New Trends in Fuzzy Logic and Data-Driven Methods
1Democritus University of Thrace, Komotini, Greece
2Karlstad University, Karlstad, Sweden
3Aristotle University of Thessaloniki, Thessaloniki, Greece
New Trends in Fuzzy Logic and Data-Driven Methods
Call for papers
This Issue is now open for submissions.
Papers are published upon acceptance, regardless of the Special Issue publication date.
Description
The Special Issue’s purpose is to present recent developments in fuzzy logic and data-driven methods. Fuzzy models and data-driven models can be found in applications in a lot of scientific fields in engineering, biology, geology, medicine and in a wide spectrum of new scientific topics, such as decision making, control systems and artificial intelligence.

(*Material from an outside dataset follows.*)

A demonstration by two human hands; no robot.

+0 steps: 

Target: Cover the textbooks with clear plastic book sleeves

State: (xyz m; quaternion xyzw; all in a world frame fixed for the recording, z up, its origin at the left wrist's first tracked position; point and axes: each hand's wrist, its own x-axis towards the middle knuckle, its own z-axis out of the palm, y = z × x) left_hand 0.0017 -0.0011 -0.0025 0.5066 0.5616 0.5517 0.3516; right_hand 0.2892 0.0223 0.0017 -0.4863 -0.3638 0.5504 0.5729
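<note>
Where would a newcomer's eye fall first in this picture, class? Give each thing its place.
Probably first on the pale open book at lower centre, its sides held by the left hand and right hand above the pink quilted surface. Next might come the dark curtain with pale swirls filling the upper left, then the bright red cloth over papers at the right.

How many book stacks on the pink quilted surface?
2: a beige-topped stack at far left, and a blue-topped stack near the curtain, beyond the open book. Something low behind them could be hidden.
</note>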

Fuzzy methods and data-driven methods are both versatile topics and combine classical and applied mathematics. We consider that fuzzy connectors (i.e., fuzzy 'and', fuzzy 'or' and fuzzy negations) play a key role in the construction of fuzzy implications. Fuzzy implications are the building block of artificial intelligence. Fuzzy partial parabolic equation problems with engineering applications can be solved using Finite Differences or Finite Elements methods. Fuzzy Estimators can be used in the solution with very useful results in management problems. On the other side, with the advent of large data recordings, data-driven methods constitute a vital research area for modelling and understanding complex systems in biology, ecology, social, technological, and engineering science. Data-driven methods for complex systems allow us to build realistic models, understand emerging behaviors, and predict or control the future states of the system. Our challenge is to take the aforementioned theory to a deeper level and broaden the range of problems in which it will be applied.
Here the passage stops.